Is there any way to find the source of table in vertica?

46 views Asked by At

We've got vertica server, many data sources (hadoop hive, postgres, some inner airflow dag pipelines), from which data come. There are several tables, which data sources are unknown. Responsible people have disappeared, no info in colfuence, jira, etc. Tables have fresh data, regularaly refreshing. Is there any way to trace process, some data to find linked server?

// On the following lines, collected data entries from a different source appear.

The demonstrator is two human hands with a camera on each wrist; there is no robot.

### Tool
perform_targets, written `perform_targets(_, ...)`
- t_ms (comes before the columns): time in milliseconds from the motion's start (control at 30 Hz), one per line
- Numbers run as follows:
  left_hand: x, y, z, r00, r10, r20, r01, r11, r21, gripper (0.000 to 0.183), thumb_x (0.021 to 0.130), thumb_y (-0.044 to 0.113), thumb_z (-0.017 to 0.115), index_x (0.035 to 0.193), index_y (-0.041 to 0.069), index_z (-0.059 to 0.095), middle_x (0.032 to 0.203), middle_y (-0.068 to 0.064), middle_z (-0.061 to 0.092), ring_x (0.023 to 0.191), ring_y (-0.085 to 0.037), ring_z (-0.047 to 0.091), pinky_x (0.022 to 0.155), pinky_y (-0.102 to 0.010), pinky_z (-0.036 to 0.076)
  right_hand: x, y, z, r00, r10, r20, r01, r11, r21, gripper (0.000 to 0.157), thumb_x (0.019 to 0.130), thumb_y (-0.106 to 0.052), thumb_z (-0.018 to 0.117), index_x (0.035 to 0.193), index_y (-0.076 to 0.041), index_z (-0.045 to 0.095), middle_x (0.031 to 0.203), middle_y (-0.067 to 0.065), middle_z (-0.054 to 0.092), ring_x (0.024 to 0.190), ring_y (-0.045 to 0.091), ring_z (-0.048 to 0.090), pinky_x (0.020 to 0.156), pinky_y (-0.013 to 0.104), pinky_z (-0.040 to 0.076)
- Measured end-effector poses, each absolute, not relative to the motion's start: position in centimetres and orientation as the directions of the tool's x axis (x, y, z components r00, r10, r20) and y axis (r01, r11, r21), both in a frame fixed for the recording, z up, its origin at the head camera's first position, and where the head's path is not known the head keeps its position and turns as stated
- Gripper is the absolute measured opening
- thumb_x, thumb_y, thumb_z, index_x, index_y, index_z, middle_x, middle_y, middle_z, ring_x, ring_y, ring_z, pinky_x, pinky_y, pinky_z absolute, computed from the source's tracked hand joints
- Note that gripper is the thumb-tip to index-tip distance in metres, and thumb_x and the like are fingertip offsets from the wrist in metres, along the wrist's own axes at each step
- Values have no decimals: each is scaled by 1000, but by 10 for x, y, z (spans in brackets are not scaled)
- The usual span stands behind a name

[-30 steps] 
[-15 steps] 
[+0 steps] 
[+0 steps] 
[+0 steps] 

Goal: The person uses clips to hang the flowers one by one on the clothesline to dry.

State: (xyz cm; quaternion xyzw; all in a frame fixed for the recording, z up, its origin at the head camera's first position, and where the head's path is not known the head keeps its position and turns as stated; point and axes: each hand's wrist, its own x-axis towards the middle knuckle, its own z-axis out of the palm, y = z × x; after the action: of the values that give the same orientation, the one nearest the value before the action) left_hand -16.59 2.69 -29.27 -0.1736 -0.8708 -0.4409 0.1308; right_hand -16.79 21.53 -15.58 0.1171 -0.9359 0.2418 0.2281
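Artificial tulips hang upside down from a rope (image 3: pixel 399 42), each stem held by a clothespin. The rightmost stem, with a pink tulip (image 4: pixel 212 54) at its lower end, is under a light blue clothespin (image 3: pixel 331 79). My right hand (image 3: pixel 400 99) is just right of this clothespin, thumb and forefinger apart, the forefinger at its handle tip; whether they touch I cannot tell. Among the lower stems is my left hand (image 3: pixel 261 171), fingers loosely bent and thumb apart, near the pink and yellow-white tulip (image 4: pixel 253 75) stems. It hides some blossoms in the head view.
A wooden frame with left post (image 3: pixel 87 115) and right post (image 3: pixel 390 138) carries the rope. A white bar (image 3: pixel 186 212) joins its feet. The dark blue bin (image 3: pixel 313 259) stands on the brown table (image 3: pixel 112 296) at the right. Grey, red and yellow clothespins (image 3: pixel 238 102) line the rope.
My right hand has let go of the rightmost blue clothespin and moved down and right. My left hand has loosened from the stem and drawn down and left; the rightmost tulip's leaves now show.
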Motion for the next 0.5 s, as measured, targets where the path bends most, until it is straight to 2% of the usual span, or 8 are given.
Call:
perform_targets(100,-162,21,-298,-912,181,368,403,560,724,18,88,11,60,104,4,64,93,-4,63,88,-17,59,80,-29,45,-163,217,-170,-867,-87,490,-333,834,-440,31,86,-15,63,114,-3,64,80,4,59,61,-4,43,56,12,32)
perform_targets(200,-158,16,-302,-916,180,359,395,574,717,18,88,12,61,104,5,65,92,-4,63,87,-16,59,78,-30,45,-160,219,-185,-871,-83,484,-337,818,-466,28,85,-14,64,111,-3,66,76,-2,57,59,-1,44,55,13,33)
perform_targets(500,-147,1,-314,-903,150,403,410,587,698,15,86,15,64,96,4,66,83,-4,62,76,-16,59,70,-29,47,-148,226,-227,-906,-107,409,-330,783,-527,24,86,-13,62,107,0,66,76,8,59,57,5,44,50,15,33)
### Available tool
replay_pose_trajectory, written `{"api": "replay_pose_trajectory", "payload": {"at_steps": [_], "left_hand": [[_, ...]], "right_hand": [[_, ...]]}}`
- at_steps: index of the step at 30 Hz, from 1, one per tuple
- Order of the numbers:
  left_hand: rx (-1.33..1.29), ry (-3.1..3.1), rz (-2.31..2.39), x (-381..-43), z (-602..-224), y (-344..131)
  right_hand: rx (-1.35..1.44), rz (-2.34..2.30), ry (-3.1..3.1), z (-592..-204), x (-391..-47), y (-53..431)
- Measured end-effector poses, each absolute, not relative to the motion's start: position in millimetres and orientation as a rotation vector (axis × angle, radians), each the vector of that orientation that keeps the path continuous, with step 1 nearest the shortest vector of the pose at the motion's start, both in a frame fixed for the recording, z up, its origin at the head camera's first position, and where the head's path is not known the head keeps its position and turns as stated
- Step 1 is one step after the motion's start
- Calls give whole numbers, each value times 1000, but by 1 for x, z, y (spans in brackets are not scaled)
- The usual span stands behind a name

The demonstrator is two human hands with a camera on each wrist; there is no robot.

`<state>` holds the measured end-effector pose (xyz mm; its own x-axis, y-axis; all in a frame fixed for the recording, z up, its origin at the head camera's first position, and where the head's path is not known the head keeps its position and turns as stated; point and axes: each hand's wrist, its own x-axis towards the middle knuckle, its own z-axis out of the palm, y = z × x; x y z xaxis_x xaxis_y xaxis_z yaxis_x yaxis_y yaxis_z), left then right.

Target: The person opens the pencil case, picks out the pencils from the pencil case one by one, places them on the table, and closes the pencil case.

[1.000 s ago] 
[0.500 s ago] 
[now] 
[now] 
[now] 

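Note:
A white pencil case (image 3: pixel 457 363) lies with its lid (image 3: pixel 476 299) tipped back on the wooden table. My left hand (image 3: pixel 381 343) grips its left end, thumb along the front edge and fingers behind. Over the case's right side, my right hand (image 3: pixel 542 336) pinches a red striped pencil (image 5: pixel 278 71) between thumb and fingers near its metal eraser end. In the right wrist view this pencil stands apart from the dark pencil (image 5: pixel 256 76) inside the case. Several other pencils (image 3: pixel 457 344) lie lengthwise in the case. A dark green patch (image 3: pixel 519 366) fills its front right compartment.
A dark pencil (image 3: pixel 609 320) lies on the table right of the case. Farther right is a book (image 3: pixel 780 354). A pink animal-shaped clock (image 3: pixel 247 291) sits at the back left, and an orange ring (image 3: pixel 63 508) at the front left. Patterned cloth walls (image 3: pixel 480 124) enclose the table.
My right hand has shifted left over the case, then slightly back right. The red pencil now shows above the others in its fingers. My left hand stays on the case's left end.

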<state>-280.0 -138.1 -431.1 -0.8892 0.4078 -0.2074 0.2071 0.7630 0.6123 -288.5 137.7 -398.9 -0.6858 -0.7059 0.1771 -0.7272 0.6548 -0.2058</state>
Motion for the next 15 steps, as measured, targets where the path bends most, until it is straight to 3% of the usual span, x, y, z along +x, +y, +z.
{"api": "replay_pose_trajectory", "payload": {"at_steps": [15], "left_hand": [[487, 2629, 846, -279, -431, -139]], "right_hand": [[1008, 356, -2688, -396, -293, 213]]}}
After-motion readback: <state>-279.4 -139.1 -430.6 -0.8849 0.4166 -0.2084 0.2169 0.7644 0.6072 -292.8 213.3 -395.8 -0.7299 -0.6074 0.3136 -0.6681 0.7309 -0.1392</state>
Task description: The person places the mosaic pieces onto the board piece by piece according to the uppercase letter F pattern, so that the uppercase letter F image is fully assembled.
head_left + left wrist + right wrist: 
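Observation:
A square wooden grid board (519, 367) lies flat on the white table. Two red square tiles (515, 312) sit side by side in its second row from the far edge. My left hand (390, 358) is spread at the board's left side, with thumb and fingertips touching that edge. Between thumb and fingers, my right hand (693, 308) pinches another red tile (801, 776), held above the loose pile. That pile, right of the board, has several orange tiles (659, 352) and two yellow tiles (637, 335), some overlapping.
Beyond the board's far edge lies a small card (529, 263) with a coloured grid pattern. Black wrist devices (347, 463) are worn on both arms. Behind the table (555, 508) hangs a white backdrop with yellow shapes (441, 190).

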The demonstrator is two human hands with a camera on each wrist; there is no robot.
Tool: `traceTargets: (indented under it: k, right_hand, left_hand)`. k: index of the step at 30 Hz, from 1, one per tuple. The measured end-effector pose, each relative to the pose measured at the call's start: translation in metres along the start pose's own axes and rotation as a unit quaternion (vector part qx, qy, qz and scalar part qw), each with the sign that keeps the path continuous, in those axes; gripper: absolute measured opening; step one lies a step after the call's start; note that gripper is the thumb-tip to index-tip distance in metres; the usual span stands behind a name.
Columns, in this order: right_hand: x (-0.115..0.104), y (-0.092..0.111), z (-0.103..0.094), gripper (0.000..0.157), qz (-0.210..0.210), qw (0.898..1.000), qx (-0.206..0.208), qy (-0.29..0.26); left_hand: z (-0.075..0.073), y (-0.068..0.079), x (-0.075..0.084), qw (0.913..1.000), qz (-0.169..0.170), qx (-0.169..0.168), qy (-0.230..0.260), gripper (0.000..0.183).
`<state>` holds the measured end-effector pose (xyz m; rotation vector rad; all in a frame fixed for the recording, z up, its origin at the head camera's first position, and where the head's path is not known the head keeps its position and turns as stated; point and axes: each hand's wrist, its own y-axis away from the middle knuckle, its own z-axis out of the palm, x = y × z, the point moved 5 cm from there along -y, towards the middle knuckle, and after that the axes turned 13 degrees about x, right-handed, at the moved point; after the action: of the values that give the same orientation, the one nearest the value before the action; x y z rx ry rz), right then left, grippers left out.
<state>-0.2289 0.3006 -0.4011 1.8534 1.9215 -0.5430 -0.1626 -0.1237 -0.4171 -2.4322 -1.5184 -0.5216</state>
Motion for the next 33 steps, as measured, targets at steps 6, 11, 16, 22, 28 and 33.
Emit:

Actually dont know where to start. I am using pycharm to work with vertica.

1

There are 1 answers

0
marcothesane On

Try a query against both the query_requests and load_streams system tables:

If your table is poc.tgt and you suspect it's filled with an INSERT, go:

SELECT 
  session_id
, user
, REGEXP_SUBSTR(request, 'INSERT\s+INTO\s+poc.tgt', 1, 1, 'i') AS reqstart
FROM query_requests
WHERE regexp_ilike(request, 'INSERT\s+INTO\spoc.tgt')
LIMIT 64; -- the first 64 found should give you enough info

if your table's name is with_array and you suspect it's populated by a COPY, go:

SELECT 
  session_id
, user
, REGEXP_SUBSTR(request, 'COPY\swith_array') AS reqstart
FROM query_requests
WHERE regexp_ilike(request, 'COPY\swith_array')
LIMIT 64

Look at the other columns in query_requests and load_streams to see if you want to add other columns to your report - to find the populating process.

Also - join the user_sessions table with query_requests using session_id - and see if columns from user_sessions shed some more light on the matter.